Le festival liégeois des Ardentes démarre aujourd’hui. Ses quatre scènes, ses dizaines de milliers de festivaliers mais aussi ses dizaines de food trucks. Des petites enseignes de restauration que l’AFSCA- l’Agence fédérale pour la sécurité de la chaîne alimentaire- a passées au peigne fin.

A peine installé, le gérant de "Made in street", reçoit la visite de l’AFSCA. Le patron, originaire du nord de la France, propose à sa clientèle des hot-dogs et des gaufres. Pour ce premier contrôle de la journée, c’est Julien Hamoir qui est à la manœuvre. L’accueil est courtois. Premier point à vérifier : l’hygiène des lieux. De ce côté-là, aucun souci : "il y a de l’eau pour se laver les mains et le camion est propre", constate l’agent de l’AFSCA.

Depuis 2014, les restaurateurs sont également obligés de tenir à la disposition de leurs clients une liste des allergènes présents dans leurs aliments. Ici non plus, rien à redire. Le patron dégaine son smartphone. La liste semble complète.

Ça peut rapidement créer des files devant les Cathy cabines

Vient enfin l’analyse des températures. Les contrôleurs s’engouffrent dans le camion réfrigéré, un thermomètre à la main. Température constatée : – 15 degrés. C’est trois degrés de trop. Depuis son arrivée, le restaurateur est en fait confronté à une panne de courant sur son emplacement. Rien de catastrophique puisqu’il y a une petite marge de tolérance, mais il va falloir agir vite, sans quoi l’AFSCA pourrait demander la destruction des stocks de nourriture. "Nous repasserons un peu plus tard pour voir si le problème est réglé", annonce Julien Hamoir.

Respecter les normes d’hygiène et de conservation des aliments est évidemment moins aisé dans un food truck que dans une structure en dure.

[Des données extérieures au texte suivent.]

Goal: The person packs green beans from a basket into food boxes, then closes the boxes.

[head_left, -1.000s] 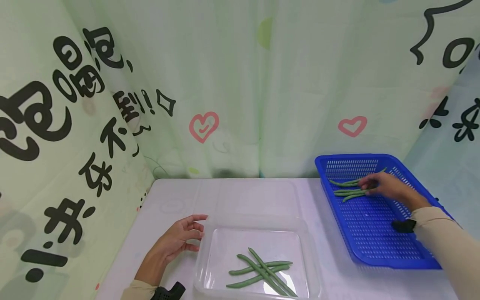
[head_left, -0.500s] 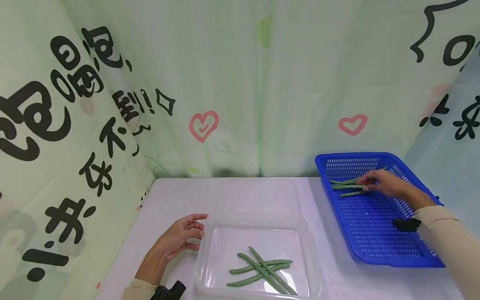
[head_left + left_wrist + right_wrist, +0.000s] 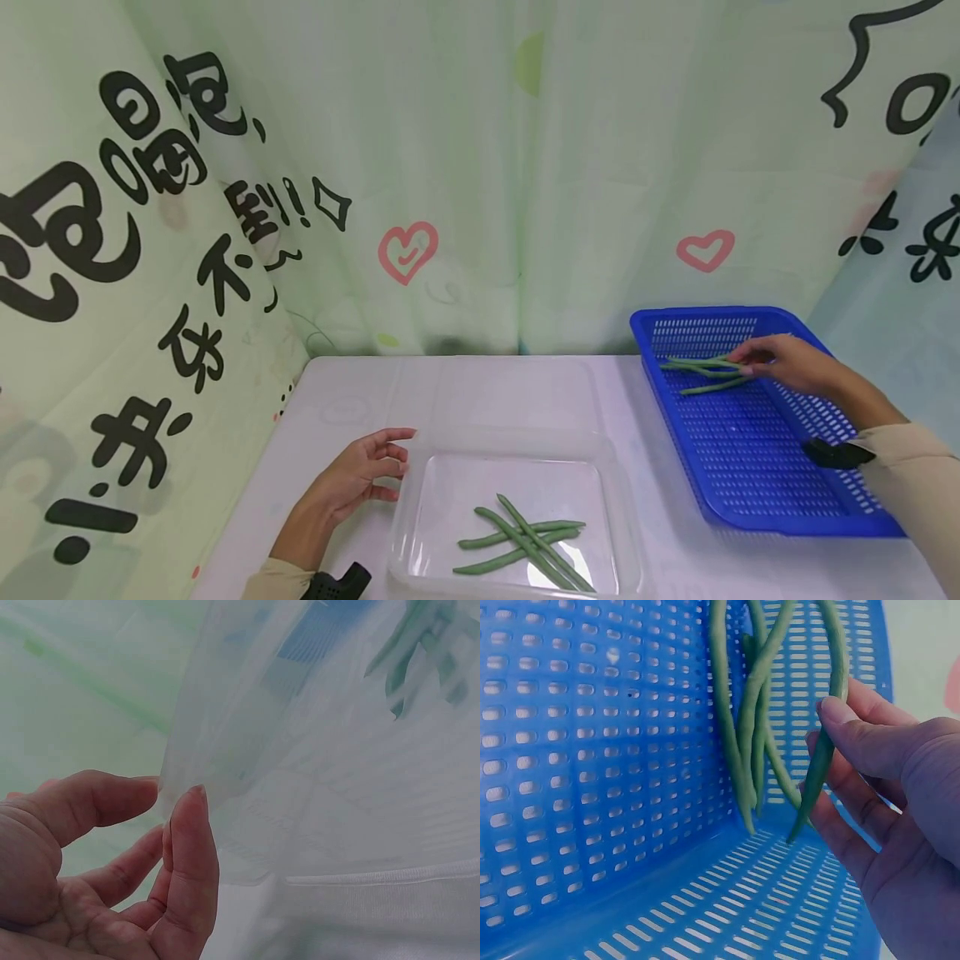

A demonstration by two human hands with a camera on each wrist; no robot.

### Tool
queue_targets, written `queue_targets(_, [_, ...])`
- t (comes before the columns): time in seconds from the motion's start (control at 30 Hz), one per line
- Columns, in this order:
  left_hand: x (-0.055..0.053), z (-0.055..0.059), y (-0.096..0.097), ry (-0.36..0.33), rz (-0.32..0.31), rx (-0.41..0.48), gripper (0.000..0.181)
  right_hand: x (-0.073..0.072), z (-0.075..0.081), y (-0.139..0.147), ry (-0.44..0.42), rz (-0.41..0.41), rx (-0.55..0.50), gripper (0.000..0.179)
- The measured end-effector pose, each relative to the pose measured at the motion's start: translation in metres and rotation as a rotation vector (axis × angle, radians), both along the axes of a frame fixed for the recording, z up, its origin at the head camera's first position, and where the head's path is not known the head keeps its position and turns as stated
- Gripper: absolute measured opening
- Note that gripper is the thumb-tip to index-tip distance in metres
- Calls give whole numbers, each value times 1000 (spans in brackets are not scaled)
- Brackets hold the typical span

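Observation:
In the head view my right hand (image 3: 795,363) is at the back of the blue plastic basket (image 3: 757,467). Its thumb and fingers pinch a green bean (image 3: 834,660), which slants downward in the right wrist view. More green beans (image 3: 720,690) lie beside it against the basket's perforated surface. My left hand (image 3: 360,479) is at the left side of a clear plastic box (image 3: 517,446), its loosely bent fingers touching the rim (image 3: 176,742). Inside that box several green beans (image 3: 517,542) lie crossed over one another.
The white-covered table (image 3: 465,392) carries the box near its front and the basket at the right. A pale green printed curtain (image 3: 480,167) hangs behind and along the left. Bare tabletop shows between box and basket.
My right hand has shifted right and slightly toward the back of the basket, and the beans by its fingers have moved slightly. My left hand and the box have stayed put.

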State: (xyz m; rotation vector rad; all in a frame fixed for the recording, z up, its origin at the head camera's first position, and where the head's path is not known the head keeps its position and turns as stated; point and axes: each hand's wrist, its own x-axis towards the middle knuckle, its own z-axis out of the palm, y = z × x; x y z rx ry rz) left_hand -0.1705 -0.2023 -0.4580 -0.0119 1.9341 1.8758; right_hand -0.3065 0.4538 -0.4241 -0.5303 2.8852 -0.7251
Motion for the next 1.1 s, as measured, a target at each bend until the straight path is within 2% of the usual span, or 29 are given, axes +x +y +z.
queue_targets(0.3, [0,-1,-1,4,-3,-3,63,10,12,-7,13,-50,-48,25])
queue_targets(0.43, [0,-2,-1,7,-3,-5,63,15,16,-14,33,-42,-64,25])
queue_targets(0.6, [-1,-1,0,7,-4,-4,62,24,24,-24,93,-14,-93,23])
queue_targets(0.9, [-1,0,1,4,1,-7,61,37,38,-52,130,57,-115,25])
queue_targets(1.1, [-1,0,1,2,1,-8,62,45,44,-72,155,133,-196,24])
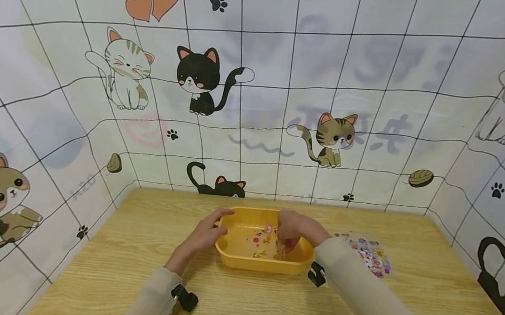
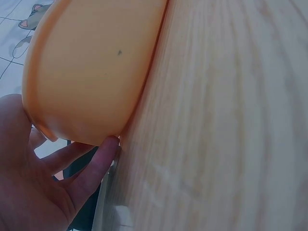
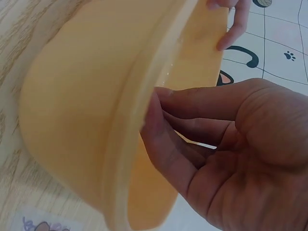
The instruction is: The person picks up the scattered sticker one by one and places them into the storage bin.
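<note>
A yellow plastic basin (image 1: 262, 265) sits on the table with small colourful pieces (image 1: 260, 237), sticker-like, scattered over its floor. My left hand (image 1: 205, 234) holds the basin's left end. In the left wrist view, fingertips (image 2: 109, 143) touch the outer wall low down, close over the tabletop. My right hand (image 1: 292, 229) reaches inside the right part of the basin, fingers pointing down. In the right wrist view its thumb and fingers (image 3: 197, 103) come together at the rim. Their tips are partly hidden, and I cannot tell whether something is pinched between them.
To the right of the basin, partly behind the right sleeve, lies a spread of colourful sticker sheets (image 1: 371, 254). The wooden table (image 1: 233, 304) backs onto a wall cover (image 1: 279, 102) printed with cats. Each wrist wears a small black camera (image 1: 186, 298).
</note>
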A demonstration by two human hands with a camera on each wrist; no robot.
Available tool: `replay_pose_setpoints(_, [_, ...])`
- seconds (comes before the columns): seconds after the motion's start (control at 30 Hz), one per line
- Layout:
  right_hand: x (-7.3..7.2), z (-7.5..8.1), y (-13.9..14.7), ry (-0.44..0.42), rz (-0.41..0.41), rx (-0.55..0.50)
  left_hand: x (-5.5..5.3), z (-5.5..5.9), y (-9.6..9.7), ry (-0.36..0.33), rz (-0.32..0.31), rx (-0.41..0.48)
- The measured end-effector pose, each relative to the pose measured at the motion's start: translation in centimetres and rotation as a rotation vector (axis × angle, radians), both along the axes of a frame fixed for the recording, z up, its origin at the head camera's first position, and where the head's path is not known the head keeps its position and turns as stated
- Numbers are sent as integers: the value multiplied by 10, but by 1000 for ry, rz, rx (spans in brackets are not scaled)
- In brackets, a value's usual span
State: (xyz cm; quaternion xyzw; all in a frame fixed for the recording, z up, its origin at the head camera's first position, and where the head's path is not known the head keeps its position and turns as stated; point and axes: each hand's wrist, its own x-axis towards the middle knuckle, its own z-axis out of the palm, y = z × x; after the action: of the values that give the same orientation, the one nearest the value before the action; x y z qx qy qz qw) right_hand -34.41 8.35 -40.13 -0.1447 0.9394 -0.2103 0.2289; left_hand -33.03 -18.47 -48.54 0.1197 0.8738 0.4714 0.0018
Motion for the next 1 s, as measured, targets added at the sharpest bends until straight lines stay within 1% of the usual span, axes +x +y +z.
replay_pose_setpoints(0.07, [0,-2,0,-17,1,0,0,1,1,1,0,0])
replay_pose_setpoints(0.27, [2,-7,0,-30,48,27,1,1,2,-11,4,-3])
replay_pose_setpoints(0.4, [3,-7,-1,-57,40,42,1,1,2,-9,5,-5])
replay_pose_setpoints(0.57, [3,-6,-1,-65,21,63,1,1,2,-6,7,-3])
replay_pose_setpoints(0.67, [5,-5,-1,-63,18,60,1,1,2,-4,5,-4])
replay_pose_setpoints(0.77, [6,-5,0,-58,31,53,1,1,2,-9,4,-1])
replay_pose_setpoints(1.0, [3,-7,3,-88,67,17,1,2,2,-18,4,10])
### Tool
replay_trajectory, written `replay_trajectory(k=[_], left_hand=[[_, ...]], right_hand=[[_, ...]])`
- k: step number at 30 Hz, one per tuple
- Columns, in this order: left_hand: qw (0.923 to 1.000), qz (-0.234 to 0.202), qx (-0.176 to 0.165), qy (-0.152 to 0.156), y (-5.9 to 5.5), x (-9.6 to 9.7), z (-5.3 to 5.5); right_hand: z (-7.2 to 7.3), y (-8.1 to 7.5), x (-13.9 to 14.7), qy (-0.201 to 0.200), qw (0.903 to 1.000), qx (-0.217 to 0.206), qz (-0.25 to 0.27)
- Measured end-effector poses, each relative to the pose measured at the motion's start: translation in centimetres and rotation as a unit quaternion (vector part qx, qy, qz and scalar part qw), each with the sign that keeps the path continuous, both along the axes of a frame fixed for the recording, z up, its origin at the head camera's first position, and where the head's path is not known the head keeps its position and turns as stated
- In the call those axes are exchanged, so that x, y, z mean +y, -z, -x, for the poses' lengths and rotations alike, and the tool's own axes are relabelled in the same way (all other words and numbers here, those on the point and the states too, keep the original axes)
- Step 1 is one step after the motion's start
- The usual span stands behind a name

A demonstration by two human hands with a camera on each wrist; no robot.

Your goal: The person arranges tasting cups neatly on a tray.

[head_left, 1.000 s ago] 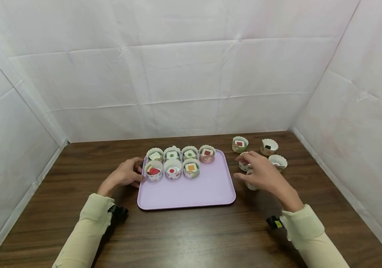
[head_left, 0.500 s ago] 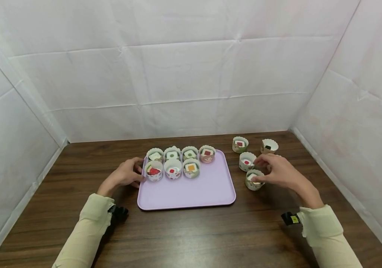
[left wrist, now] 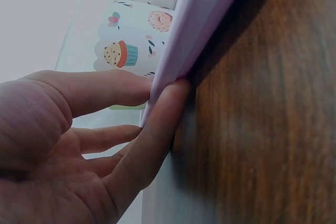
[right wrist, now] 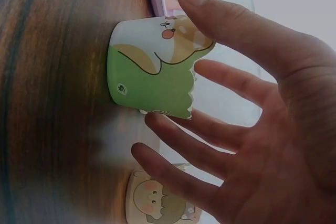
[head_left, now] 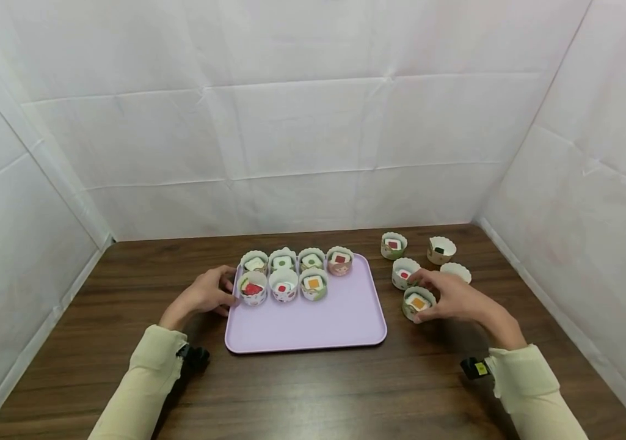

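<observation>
My left hand pinches the left rim of a lilac tray between thumb and fingers; the left wrist view shows the thumb over the rim and a finger beneath. My right hand reaches around a green paper baking cup, fingers spread, thumb on one side and fingers on the other. That cup stands upright on the table and holds a white square piece with an orange top. Two rows of similar baking cups with small sweet-like pieces, including a cup with a red piece, stand on the tray.
Right of the tray on the dark wooden table stand more baking cups: one with a red dot, one at the back, one with a dark piece, one partly behind my right hand. White sheeting walls the table.
My right hand first swung right, uncovering two cups, then came down around the nearer green cup with the orange-topped piece. My left hand stays at the tray's rim. The head view tilted slightly up.
</observation>
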State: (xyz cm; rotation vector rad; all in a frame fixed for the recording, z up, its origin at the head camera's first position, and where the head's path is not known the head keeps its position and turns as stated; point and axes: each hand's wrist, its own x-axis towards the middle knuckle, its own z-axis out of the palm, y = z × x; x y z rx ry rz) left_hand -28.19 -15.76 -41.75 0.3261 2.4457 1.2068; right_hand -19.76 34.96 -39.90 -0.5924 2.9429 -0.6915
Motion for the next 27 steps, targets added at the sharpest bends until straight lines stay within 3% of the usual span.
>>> replay_trajectory(k=[17,27], left_hand=[[1.0,0.0,0.0,-0.003,0.1,0.0,0.3],[1.0,0.0,-0.001,-0.006,0.1,0.0,0.0]], right_hand=[[0.1,0.6,0.7,-0.019,0.9991,-0.037,-0.004],[0.2,1.2,1.0,-0.031,0.9993,-0.02,0.006]])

Les problèmes constatés sont souvent les mêmes : "l’accès à l’eau pour se laver les mains et les températures de conservation", explique Jean-Sébastien Walhin, le porte-parole de l’AFSCA. "Par forte chaleur, si un frigo tombe en panne, on peut vite avoir des viandes à 20 ou 25 degrés et un développement de bactéries". Conséquence ? "Ça peut rapidement créer des files devant les Cathy cabines", détaille le porte-parole de l’agence fédérale.

Les gérants de food trucks seraient néanmoins de plus en plus sensibles à cette problématique et les règles d’hygiènes et de conservation, globalement bien respectées.